• [Problem] All the lines below need retyping exactly, apart from the images.

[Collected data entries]
+ + + + + + +

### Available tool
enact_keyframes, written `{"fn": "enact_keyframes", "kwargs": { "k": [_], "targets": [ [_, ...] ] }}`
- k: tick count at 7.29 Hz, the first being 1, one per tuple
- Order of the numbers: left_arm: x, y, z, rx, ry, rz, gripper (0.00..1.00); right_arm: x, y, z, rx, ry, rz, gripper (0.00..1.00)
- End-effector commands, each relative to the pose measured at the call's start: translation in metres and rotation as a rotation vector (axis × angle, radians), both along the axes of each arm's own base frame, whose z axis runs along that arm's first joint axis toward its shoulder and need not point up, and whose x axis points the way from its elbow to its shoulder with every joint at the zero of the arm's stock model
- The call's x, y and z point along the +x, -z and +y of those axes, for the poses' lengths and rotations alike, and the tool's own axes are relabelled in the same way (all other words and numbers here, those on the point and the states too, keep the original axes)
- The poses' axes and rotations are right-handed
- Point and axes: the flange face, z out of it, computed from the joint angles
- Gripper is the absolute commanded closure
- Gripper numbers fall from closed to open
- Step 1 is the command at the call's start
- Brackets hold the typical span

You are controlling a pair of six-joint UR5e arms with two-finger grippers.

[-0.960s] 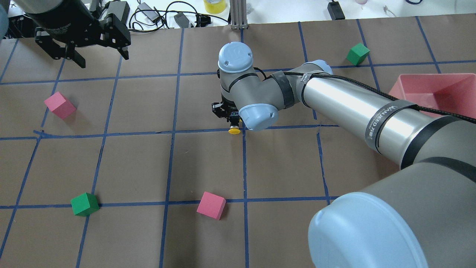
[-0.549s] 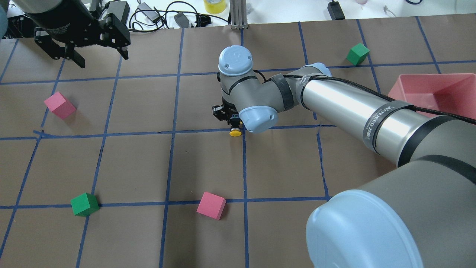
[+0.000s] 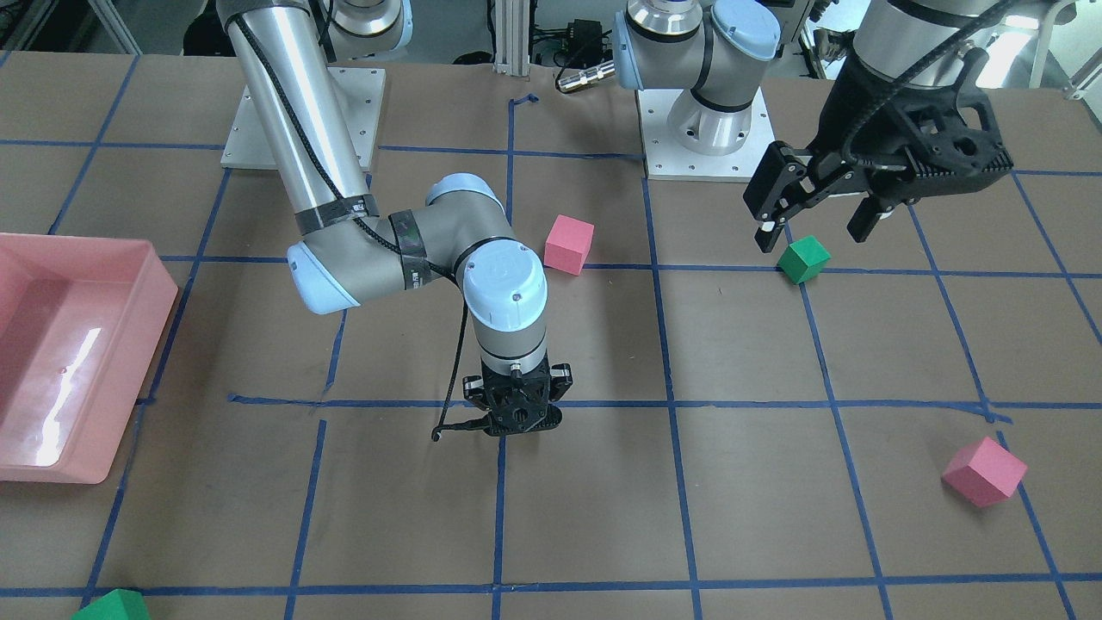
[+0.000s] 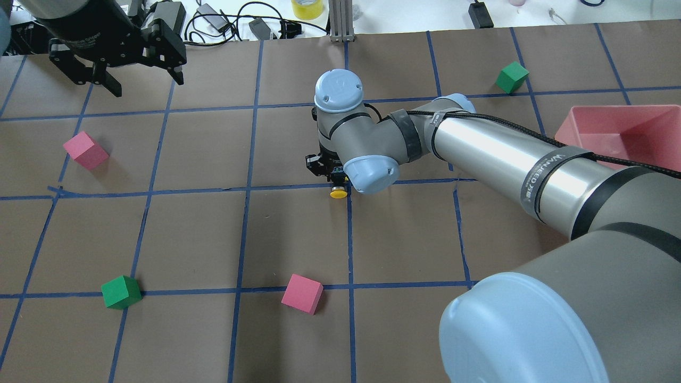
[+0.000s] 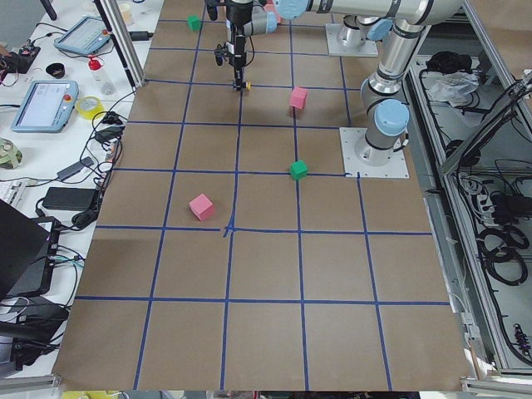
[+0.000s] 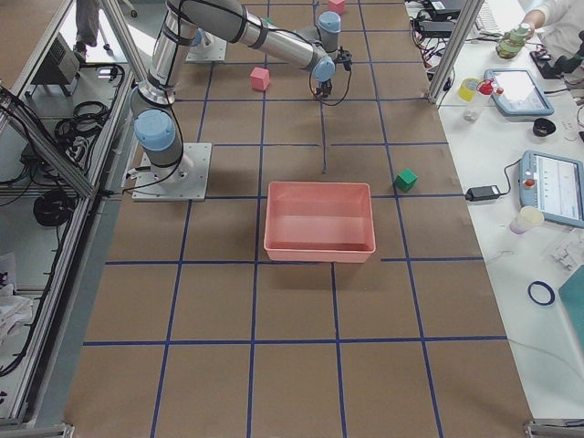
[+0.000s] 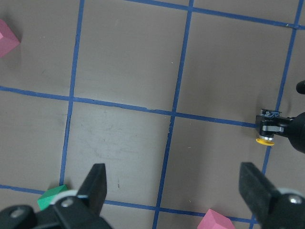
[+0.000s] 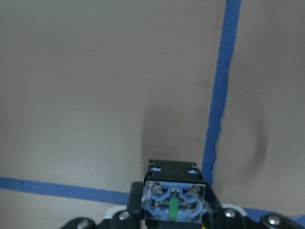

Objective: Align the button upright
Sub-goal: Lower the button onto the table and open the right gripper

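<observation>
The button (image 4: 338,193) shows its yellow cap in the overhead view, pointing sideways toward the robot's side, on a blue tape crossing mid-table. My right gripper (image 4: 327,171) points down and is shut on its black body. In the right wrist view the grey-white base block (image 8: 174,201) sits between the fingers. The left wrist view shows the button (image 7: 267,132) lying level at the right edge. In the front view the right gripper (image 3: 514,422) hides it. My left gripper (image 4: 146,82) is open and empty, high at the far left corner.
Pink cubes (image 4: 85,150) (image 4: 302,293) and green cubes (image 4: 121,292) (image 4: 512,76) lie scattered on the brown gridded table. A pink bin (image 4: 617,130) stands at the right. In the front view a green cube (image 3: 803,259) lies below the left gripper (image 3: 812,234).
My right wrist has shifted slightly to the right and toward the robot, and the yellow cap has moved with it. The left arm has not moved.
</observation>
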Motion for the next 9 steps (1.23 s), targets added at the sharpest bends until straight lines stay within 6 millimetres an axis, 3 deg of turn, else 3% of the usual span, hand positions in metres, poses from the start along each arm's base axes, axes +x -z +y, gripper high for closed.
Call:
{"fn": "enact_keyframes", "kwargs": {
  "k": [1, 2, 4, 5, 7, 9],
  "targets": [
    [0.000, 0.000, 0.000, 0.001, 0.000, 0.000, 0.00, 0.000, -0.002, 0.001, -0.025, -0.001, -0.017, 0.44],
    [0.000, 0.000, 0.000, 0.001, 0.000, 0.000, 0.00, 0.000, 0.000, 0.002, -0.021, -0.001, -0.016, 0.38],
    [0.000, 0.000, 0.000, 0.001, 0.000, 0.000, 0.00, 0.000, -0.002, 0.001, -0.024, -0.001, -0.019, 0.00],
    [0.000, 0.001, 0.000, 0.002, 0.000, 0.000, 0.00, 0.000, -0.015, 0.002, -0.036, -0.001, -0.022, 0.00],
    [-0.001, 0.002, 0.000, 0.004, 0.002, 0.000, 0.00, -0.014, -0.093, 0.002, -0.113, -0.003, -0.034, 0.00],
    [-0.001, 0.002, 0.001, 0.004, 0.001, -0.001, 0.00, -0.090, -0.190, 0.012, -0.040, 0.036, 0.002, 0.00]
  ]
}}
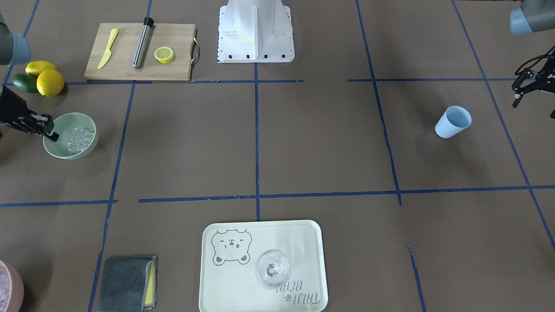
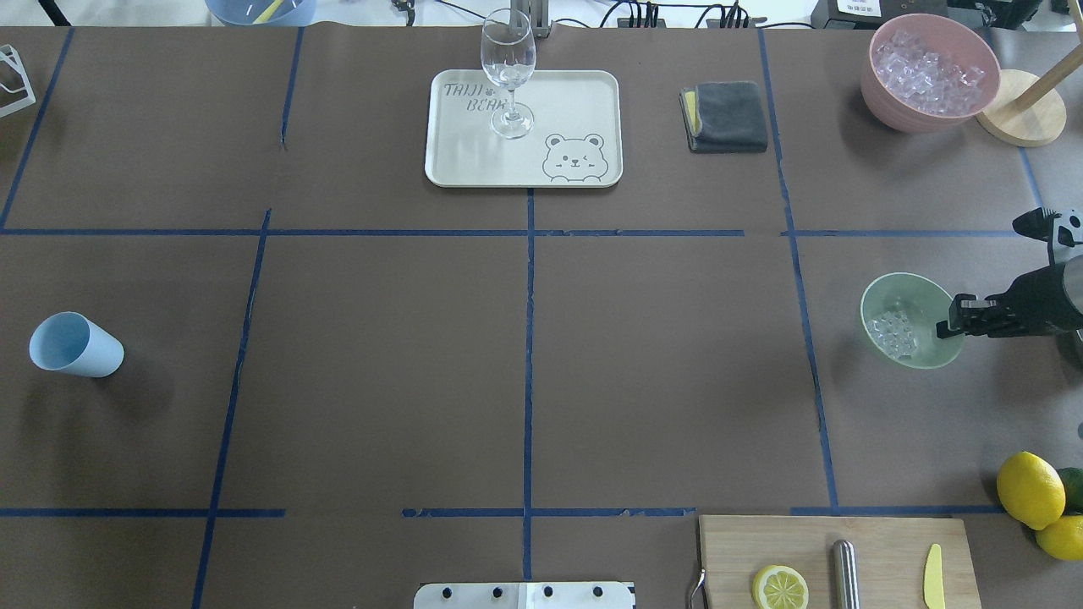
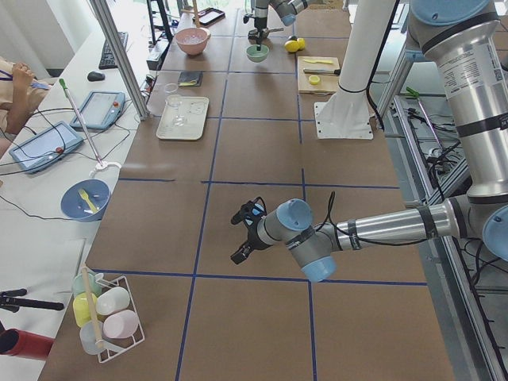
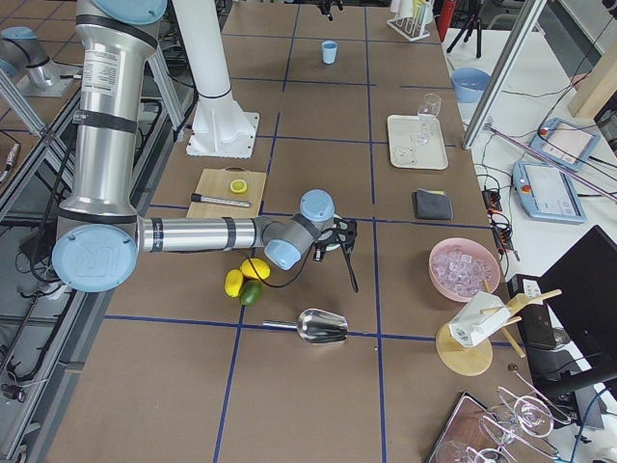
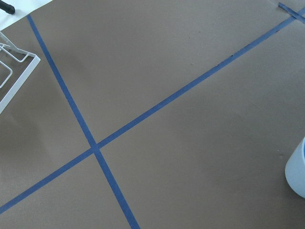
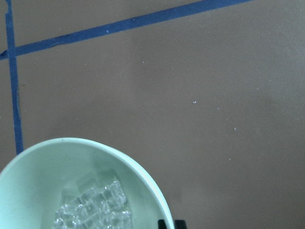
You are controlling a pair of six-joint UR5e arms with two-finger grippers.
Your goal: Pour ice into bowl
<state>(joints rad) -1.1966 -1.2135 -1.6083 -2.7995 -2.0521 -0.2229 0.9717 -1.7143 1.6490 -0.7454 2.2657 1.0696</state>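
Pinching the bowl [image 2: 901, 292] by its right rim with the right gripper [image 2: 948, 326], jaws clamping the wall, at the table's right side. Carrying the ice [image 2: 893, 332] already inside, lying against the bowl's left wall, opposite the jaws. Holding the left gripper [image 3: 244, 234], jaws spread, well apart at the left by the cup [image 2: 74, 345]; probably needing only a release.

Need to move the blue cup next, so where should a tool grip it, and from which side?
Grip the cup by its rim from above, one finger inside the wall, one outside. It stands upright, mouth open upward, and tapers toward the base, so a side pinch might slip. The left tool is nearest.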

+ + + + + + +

• [Answer below]
### Available tool
enact_keyframes, written `{"fn": "enact_keyframes", "kwargs": { "k": [_], "targets": [ [_, ...] ] }}`
- k: tick count at 7.29 Hz, the first being 1, one per tuple
- Order of the numbers: left_arm: x, y, z, rx, ry, rz, gripper (0.00..1.00); right_arm: x, y, z, rx, ry, rz, gripper (0.00..1.00)
- End-effector commands, each relative to the pose measured at the call's start: translation in metres and rotation as a rotation vector (axis × angle, radians), both along the axes of each arm's own base frame, whose z axis runs along that arm's first joint axis toward its shoulder and need not point up, and whose x axis points the way from its elbow to its shoulder with every joint at the zero of the arm's stock model
- The call's x, y and z point along the +x, -z and +y of those axes, for the poses' lengths and rotations alike, and the tool's own axes are relabelled in the same way (all other words and numbers here, those on the point and the states too, keep the original axes)
- The poses' axes and rotations are right-handed
- Point and axes: the flange face, z out of it, computed from the joint angles
- Gripper is the absolute commanded closure
- Gripper numbers fall from closed to open
- Step 1 is the command at the call's start
- Brackets hold the typical span

You are controlling a pair of six-joint UR5e arms with two-finger grippers.

[-0.960s] 
[-0.549s] 
[+0.000s] 
[+0.000s] 
[+0.000s] 
[+0.000s] 
[+0.000s] 
[+0.000s] 

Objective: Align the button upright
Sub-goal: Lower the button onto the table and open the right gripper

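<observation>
The button (image 4: 338,193) shows its yellow cap in the overhead view, pointing sideways toward the robot's side, on a blue tape crossing mid-table. My right gripper (image 4: 327,171) points down and is shut on its black body. In the right wrist view the grey-white base block (image 8: 174,201) sits between the fingers. The left wrist view shows the button (image 7: 267,132) lying level at the right edge. In the front view the right gripper (image 3: 514,422) hides it. My left gripper (image 4: 146,82) is open and empty, high at the far left corner.
Pink cubes (image 4: 85,150) (image 4: 302,293) and green cubes (image 4: 121,292) (image 4: 512,76) lie scattered on the brown gridded table. A pink bin (image 4: 617,130) stands at the right. In the front view a green cube (image 3: 803,259) lies below the left gripper (image 3: 812,234).
My right wrist has shifted slightly to the right and toward the robot, and the yellow cap has moved with it. The left arm has not moved.
</observation>
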Motion for the next 9 steps (1.23 s), targets added at the sharpest bends until straight lines stay within 6 millimetres an axis, 3 deg of turn, else 3% of the usual span, hand positions in metres, poses from the start along each arm's base axes, axes +x -z +y, gripper high for closed.
Call:
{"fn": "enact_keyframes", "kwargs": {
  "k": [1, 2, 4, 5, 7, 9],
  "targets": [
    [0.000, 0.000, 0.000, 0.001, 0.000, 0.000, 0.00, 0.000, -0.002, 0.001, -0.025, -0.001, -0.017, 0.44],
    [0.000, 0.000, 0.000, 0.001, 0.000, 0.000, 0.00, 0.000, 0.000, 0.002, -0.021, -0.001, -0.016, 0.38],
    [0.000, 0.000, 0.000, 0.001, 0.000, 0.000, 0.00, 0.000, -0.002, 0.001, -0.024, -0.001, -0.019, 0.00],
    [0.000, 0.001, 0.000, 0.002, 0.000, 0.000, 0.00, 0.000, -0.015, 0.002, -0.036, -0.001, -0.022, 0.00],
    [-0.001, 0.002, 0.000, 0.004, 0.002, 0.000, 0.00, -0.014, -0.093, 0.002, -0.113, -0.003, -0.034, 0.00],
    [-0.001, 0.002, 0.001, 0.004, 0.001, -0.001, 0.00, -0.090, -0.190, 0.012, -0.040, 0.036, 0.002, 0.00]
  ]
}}
You are controlling a pair of six-joint UR5e arms with two-finger grippers.
Your goal: Pour ice into bowl
<state>(joints rad) -1.1966 -1.2135 -1.6083 -2.7995 -2.0521 -0.2229 0.9717 -1.7143 1.6490 -0.7454 2.2657 1.0696</state>
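Pinching the bowl [image 2: 901, 292] by its right rim with the right gripper [image 2: 948, 326], jaws clamping the wall, at the table's right side. Carrying the ice [image 2: 893, 332] already inside, lying against the bowl's left wall, opposite the jaws. Holding the left gripper [image 3: 244, 234], jaws spread, well apart at the left by the cup [image 2: 74, 345]; probably needing only a release.

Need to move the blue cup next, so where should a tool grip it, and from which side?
Grip the cup by its rim from above, one finger inside the wall, one outside. It stands upright, mouth open upward, and tapers toward the base, so a side pinch might slip. The left tool is nearest.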

Fully answered, the exercise is complete.